After leaving for a year in New Zealand it showed me that even though I wasn’t running away like before when I moved across the United States, I was still just avoiding the life I didn’t want. I still wasn’t fixing myself, or making myself better, or making myself feel worthy. And that makes the crash from a high even more catastrophic.
New Zealand and traveling did help me realize the most paramount thing: I needed to work on me.
For the first time in my life, through writing and surprisingly in person with other people, I am revealing what pains me deep inside, how I am afraid to cry, afraid to feel, afraid to connect, how desperately I want to succeed because others said I won’t. Problem is, proving yourself to other people is a battle that cannot be won.
I write so much about my turmoil(s) in life because for the first time I am facing it.
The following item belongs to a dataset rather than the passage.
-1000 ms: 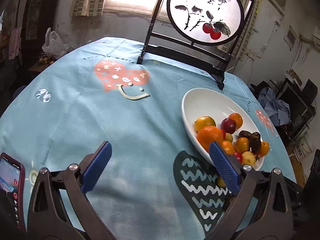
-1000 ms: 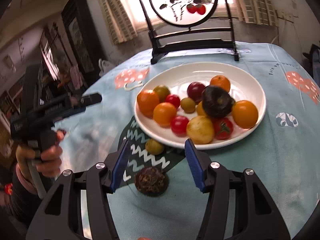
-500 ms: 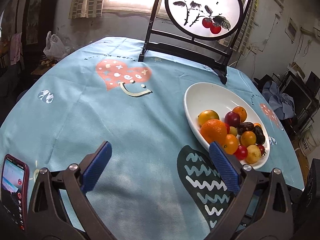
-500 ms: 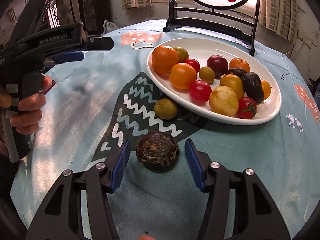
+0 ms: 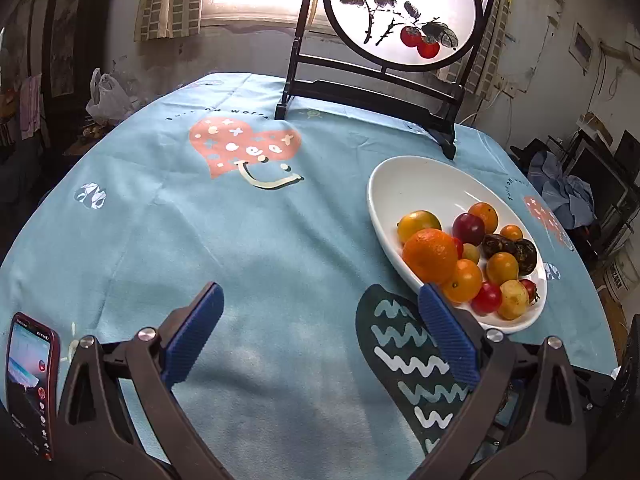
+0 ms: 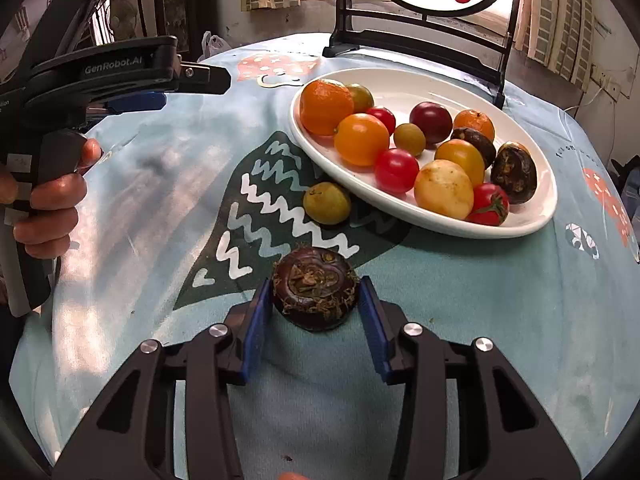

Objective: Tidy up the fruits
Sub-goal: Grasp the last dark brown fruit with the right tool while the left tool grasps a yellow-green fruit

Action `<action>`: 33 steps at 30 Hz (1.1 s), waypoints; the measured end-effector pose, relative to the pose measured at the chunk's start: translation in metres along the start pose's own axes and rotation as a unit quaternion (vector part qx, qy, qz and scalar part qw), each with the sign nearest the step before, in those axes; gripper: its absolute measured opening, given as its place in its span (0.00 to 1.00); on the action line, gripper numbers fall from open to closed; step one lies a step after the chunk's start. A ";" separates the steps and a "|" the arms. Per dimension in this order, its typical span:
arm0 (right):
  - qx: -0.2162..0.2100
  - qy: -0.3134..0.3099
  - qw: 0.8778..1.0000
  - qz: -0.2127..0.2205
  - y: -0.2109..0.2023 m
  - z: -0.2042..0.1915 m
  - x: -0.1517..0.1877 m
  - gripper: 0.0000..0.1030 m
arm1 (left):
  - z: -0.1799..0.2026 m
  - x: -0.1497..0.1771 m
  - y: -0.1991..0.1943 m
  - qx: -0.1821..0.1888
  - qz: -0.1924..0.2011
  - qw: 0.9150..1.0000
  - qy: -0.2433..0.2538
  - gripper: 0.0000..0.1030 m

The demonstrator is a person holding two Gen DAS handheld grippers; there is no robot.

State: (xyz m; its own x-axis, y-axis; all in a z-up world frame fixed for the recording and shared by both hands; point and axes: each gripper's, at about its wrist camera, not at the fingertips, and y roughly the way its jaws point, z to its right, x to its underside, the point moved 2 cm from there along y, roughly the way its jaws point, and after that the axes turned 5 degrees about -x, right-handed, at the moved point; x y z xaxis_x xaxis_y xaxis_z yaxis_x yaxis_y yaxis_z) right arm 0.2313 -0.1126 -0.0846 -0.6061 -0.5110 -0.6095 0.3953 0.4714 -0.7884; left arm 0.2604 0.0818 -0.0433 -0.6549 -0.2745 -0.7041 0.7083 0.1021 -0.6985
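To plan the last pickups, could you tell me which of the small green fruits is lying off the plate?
The green fruit on the tablecloth, touching the plate; the other two lie inside it.

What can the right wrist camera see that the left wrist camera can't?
Only the right wrist view shows the dark brown water chestnut sitting between the right gripper pads, the small green fruit on the cloth beside the plate, and the person's left hand. Only the left wrist view shows the phone and the open, empty left gripper. Both show the white plate of fruit, the blue tablecloth and the round painted screen.
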 end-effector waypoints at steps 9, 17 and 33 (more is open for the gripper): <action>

I hid away emotions, truths, and weaknesses for so long that it came back to haunt me after returning from New Zealand.
Revealing what haunts me brings it out like a raw wound, and then I can see the damage and try to fix myself. I can try to begin to live this dream for myself and not just to show up others.
I think it is EXTREMELY important that if you are going to take on the endeavor of a life of a traveler, you must take it on as just that, an endeavor. Traveling indefinitely is a life choice to do what makes yourself happy, not to become happy by avoiding what is inside yourself. Life is a mean mother fucker, a wicked and cruel gauntlet at times, and just booking a ticket WILL NOT FIX IT.
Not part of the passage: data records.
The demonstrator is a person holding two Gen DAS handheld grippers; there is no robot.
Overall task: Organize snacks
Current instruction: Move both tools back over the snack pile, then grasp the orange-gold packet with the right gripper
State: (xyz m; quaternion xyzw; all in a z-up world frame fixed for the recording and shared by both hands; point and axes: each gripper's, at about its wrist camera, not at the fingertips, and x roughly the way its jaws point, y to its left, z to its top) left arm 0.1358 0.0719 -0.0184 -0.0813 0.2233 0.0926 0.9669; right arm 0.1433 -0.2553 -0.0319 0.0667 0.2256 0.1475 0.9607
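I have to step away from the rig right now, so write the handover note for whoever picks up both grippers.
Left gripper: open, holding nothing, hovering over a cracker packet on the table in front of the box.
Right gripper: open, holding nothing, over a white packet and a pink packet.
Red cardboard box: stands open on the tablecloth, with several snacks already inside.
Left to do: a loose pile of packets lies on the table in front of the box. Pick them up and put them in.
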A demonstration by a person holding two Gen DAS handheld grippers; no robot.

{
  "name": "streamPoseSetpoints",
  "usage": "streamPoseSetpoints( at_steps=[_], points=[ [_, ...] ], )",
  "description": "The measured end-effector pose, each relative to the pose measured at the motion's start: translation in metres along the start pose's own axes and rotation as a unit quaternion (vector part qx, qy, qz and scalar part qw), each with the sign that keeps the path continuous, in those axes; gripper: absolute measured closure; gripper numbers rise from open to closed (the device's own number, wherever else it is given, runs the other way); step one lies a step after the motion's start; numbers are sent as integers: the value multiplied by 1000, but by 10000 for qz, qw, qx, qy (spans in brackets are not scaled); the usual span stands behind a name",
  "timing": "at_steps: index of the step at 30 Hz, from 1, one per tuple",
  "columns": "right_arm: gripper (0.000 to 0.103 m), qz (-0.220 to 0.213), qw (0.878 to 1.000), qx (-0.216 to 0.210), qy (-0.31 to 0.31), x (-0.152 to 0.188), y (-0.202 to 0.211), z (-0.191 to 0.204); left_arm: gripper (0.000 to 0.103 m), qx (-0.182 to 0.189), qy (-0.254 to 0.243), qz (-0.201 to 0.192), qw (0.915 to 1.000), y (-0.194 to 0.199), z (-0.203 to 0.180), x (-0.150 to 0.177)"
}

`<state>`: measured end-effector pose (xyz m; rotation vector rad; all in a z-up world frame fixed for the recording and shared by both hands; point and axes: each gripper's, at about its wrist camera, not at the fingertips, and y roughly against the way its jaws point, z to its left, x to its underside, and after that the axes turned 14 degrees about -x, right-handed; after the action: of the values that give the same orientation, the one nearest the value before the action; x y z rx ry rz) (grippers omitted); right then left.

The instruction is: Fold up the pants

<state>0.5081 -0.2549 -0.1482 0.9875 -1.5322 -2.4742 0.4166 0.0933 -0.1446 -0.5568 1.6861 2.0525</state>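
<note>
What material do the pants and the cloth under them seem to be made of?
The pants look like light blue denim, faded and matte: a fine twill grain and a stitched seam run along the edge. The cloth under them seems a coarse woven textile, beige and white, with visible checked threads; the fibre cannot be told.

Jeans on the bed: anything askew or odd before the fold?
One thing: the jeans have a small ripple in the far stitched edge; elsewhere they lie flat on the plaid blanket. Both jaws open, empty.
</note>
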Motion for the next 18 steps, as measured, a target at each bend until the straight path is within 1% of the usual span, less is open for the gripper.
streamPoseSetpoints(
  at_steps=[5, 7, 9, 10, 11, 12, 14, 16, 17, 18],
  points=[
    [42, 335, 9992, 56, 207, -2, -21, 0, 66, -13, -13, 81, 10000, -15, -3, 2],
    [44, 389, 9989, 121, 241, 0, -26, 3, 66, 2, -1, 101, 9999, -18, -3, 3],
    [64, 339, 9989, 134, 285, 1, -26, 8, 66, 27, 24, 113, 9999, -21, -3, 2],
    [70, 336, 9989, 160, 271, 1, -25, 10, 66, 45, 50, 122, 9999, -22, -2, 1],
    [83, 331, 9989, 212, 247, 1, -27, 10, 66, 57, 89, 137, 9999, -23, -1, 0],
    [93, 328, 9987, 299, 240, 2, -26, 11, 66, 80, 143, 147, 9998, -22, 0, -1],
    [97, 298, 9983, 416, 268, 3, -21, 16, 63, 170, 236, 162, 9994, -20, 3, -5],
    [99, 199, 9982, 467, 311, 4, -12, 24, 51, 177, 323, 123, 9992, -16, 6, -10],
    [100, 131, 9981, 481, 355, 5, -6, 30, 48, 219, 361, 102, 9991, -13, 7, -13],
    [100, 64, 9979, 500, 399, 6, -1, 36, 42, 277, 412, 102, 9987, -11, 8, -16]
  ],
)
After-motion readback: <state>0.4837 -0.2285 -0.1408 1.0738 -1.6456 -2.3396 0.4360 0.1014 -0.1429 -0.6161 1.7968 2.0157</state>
You must do it for yourself and nobody else, and you must be honest and open with yourself, and then you will be to others. And then it won’t be just a sugarcoat.
You must also know that the initial surge of happiness from the freedom you experience, as well as the intense relationships you develop on the road, will eventually have it’s bad moments. And when the fall happens, you need to reach out to those you love the most. You have to be self-aware, and you have to not hide it.
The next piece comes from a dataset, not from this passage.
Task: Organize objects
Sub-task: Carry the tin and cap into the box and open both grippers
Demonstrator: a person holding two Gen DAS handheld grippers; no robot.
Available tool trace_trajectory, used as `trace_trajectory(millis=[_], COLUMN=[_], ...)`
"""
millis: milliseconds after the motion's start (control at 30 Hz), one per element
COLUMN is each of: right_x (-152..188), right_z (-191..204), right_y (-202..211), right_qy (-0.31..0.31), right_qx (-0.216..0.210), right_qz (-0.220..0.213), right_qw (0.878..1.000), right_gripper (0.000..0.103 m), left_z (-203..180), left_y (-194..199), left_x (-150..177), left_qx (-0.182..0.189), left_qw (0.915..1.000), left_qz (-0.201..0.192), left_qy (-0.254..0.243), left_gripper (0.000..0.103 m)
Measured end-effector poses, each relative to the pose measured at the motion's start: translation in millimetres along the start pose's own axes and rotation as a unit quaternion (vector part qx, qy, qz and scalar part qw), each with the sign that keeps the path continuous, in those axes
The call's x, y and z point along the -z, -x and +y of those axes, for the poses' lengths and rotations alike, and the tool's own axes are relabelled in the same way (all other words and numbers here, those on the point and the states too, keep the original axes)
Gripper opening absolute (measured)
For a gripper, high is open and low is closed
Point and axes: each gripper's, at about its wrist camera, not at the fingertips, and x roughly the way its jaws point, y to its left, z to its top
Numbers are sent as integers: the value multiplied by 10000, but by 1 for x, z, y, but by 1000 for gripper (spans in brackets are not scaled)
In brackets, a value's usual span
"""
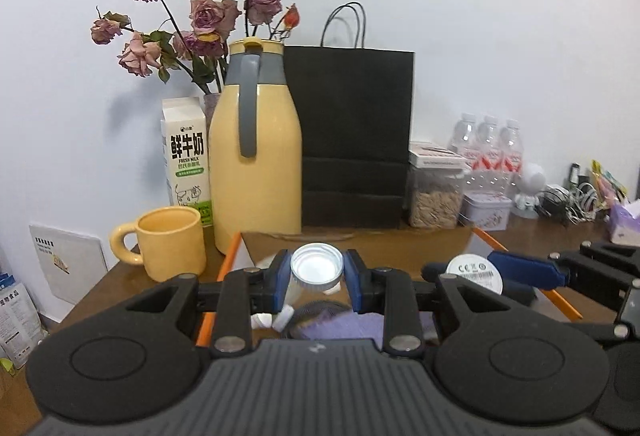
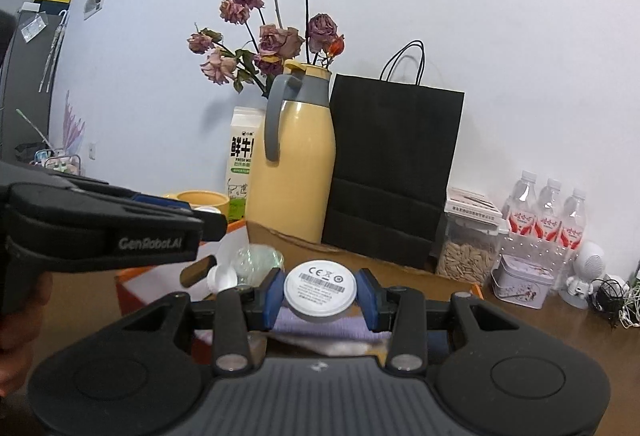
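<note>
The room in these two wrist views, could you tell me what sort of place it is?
Probably a home, at a cluttered wooden table against a wall: a milk carton, a yellow thermos jug and dried roses suggest it.

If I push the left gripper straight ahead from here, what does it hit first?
Probably the brown cardboard flap at the box's far edge, just beyond the held jar in the left gripper; behind it stands the black paper bag. Depth is uncertain.

The milk carton (image 1: 187, 160) reads "FRESH MILK", the left hand-held gripper (image 2: 192, 232) "GenRobot.AI", the white disc (image 2: 319, 286) "CE".
</note>
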Motion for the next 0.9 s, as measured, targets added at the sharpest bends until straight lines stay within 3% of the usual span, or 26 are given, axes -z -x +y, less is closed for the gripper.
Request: trace_trajectory(millis=[233,567,633,667,700,733,767,900], right_x=[-5,16,18,19,19,20,20,20], right_z=[-5,-20,-21,-21,-22,-22,-23,-24], right_y=[-41,-70,-72,-72,-70,-69,-67,-59], right_qy=[-73,-366,-389,-391,-401,-421,-443,-468], right_qx=[52,-19,-25,-8,12,31,52,75], right_qz=[165,398,445,454,452,440,421,403], right_qw=[9998,9985,9983,9982,9982,9981,9981,9981], right_gripper=[38,38,44,59,79,90,102,103], left_z=[9,20,20,21,21,22,22,26], left_y=[-39,-70,-70,-69,-67,-65,-63,-60], left_x=[0,11,12,13,14,14,14,14], left_qx=[-60,-90,-137,-165,-182,-203,-243,-381], left_qw=[9998,9987,9988,9989,9992,9994,9994,9987], left_qz=[194,484,456,408,331,258,216,255], left_qy=[47,119,131,129,124,122,124,211], left_gripper=[30,32,54,75,92,99,103,103])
Even when culture shock smacked me across the face when I arrogantly thought I was immune, the loneliness I felt made me hole myself up for more than a week.
It pains me to read about Anita Mac, a fellow travel blogger and dreamer, taking her life. I know how much it hurt me when my mother committed suicide, and I wish her family the strongest of hearts.
Travel can have dire consequences with anyone. To escape means to typically run away, and to run away means to not face something. And to not face something lets said something grow into an enormous and fierce beast that will come back to ravage your life.
As I write this, I don’t know the full story of Anita and I will never make assumptions about another persons life. But I wish I could have met her, because everybody who mentions her all have beautiful things to say. And I wish someone…anyone…could have discovered her inner turmoil before she fell to the darkness and helped her through it.
I just know the dark moments I’ve been through myself, and how I’ve come to realize that a life on the road needs to be taken seriously. It can be a phenomenal transformation, or an amplifier for hidden emotions. Keep honest with yourself, and tell people when travel isn’t going so rosy.
With Anita’s death, paired with my “travel drug” overdose, I felt this message had to be shared. I’ve realized I must travel to live for myself. I travel to find my own self worth and happiness. I see travel now as the journey, not the destination, and surely not to escape anymore, but to face the world head on. And to face myself.
Feel free to share your own stories of emotional struggles on the road, and how you overcame them. The travel community is a great one, and we should all support each other.